Mr Robinson said the protest was an act of healing from the pain he suffered while attending the school as a teenager
‘Most importantly I want James to know that we care for him and acknowledge his courage for speaking out.
‘James and I have already been in communication and we plan to meet shortly.
‘I would also like to acknowledge and thank the many current and former students who posted strong messages of support to James.
‘Your support is vital and I am sure this means a lot to James at this critical time,’ she said.
Ms Barker said there is much ‘goodness’ in the college but ‘we still have much to do’.
‘It has become clear in my first year, of the importance of listening deeply as we strive to deliver a safe and inclusive environment for all of our students in partnership with their families,’ she said.
Issues with sexism and misogyny at the $19,000-a-year school first surfaced in October 2019 after footage of students singing an offensive chant on a tram began circulating online.
Former principal Stephen Russell resigned in 2020 after a string of scandals, with Ms Barker – the school’s first female principal’ stepping in to lead the school at the beginning of this year.

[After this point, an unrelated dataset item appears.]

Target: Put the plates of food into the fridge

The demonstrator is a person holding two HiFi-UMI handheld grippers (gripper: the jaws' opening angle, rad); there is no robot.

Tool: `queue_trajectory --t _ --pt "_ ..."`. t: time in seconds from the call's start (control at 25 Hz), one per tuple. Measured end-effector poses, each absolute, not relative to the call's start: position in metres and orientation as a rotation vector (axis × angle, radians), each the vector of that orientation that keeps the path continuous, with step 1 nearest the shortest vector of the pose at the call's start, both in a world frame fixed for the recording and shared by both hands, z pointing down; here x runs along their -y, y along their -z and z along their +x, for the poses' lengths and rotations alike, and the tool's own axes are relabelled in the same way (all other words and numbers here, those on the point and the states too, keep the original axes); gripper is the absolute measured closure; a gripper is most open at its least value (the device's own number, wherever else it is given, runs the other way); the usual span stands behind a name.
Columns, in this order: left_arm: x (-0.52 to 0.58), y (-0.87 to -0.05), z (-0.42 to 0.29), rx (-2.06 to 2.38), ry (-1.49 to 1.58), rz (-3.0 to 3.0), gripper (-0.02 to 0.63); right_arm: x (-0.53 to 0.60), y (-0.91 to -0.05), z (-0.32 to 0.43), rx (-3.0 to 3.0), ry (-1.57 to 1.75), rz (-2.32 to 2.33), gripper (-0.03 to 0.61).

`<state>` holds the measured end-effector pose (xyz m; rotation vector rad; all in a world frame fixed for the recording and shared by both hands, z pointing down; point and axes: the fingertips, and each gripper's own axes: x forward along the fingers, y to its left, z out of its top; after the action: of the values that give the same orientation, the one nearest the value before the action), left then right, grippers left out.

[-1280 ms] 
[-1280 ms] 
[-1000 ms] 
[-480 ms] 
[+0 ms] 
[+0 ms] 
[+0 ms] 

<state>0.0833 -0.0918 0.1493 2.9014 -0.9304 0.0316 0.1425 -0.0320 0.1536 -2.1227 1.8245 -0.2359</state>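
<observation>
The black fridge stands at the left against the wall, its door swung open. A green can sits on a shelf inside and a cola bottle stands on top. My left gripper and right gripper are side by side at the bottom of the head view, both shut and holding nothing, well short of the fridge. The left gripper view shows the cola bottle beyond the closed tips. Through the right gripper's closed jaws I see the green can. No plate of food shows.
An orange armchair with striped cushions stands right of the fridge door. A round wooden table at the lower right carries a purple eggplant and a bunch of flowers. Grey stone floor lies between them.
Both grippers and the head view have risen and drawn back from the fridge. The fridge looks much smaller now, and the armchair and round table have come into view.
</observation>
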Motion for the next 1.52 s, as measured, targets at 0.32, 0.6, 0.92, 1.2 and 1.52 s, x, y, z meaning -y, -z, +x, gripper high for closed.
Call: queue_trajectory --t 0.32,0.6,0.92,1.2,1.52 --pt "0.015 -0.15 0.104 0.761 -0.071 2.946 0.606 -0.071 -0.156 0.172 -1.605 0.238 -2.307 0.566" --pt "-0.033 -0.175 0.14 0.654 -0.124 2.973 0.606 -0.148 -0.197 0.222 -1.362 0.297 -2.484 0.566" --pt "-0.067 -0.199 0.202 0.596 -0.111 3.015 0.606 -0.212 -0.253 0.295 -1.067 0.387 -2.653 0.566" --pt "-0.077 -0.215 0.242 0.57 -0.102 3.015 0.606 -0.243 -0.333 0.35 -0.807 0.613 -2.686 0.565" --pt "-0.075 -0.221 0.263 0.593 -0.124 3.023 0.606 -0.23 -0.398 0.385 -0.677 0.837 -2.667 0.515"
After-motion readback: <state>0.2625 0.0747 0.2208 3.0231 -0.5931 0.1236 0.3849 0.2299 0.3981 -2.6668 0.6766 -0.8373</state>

Collingwood player Jordan De Goey prepares for a night out in New York.
He was later arrested and charged after allegedly groping a woman at a nightclub
In July this year, an independent review into culture at the school found sexism and misogyny are ‘still clearly an issue’.
Meanwhile, De Goey’s career is hanging in the balance after he and his tattoo artist mate Luke Dyso allegedly touched a woman in a trendy nightclub then bashed her male friend on a Halloween-themed night out on Saturday.
The Collingwood forward has strenuously denies all allegations and plans to defend the charges.
The 25-year-old, who was in America for a six-week training session, will likely have to remain in the US until December 8 to appear in court.
Collingwood Magpies will reserve the right to terminate De Goey’s playing contract should he be convicted.